When sabotage turns out to have been the cause of the crash, Special Agent Cooper suddenly finds himself immersed in a murder investigation that's also highly sensitive - the General's widow is the daughter of the US Vice President. Cooper, recently divorced and now re-married to the bottle, pulls himself together and discovers that the apparently fine, upstanding General Scott was anything but: for one, he kept a beautiful sex slave in a secret apartment. And so begins an investigation that takes Cooper and his reluctant partner, Special Agent Anna Masters, from the biggest air base in Europe to the streets of Baghdad, from the headquarters of people-smugglers in Riga to harrowing combat operations against the Russian army with Chechen rebels.
Through it all, Cooper and Masters survive being drugged, abducted, beaten, mugged, shot up and rocketed. Along the way they uncover a plot so monstrous that it threatens to engulf the US military-industrial complex in a scandal of explosive proportions, and to destroy the very fabric of contemporary American society.
If Nelson De Mille and Robert Ludlum collaborated with Raymond Chandler, the result could be The Death Trust. The plot is dense, with more twists and turns than a bucket of snakes. The novel, written in the first person, has a wry tone of voice - Special Agent Cooper's - and he has just enough rough edges to become one of fiction's enduring characters.

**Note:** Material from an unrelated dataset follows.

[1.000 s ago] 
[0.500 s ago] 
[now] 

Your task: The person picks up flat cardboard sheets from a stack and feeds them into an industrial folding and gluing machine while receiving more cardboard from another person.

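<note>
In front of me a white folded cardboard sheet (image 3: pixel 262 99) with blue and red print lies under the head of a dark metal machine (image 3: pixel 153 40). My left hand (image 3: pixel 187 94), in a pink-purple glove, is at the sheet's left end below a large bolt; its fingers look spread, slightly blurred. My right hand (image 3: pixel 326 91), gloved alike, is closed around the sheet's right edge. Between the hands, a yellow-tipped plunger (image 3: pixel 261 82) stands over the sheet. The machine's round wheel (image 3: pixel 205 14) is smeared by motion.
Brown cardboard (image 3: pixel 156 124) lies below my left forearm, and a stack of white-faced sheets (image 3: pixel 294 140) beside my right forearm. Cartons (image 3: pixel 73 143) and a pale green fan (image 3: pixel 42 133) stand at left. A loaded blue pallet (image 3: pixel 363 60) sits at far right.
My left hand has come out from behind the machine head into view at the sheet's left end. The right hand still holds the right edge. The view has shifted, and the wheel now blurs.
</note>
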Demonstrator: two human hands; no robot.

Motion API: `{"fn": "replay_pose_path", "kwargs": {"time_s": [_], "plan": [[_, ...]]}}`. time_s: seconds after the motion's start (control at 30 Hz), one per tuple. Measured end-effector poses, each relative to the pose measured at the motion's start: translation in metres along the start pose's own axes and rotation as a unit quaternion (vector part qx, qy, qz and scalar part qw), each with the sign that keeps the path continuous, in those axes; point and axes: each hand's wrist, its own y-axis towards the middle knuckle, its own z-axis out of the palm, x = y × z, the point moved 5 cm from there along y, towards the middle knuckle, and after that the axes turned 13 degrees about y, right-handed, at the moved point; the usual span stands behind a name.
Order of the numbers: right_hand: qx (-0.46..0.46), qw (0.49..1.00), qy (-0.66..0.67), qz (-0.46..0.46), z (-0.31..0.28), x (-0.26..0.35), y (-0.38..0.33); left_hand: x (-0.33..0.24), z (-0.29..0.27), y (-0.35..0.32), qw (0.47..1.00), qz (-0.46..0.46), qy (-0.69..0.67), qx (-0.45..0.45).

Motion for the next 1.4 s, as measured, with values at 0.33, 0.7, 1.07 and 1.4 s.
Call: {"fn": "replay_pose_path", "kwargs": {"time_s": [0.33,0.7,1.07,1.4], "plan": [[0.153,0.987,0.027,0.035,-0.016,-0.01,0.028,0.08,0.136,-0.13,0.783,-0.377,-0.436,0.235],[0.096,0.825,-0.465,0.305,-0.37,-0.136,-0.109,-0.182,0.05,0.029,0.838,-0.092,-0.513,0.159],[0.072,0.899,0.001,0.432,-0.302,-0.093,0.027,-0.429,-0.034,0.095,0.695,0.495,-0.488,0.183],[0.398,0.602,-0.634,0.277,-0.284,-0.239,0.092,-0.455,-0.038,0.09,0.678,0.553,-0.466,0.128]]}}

David A Rollins began writing his first novel at the age 40. At that stage in his life, he'd already parachuted, raced motorcycles, boxed, earned his aerobatic pilot's licence and driven sports cars. There was very little room to manoeuvre when it came to expressing his mid-life crisis, except of course to change career paths. So he threw in his job as a successful, award-winning advertising writer/creative director to try his hand at being an international best-selling thriller novelist. This has so far proved to be his riskiest undertaking yet.
Rollins's first two novels - Rogue Element (2003) and Sword of Allah (2004) - followed the exploits of Tom Wilkes, a combat sergeant in the Australian SAS, and were bestsellers in Australia. He is currently dividing his time between freelance advertising and journalism, and researching his next novel. He lives in Sydney with his wife and three children.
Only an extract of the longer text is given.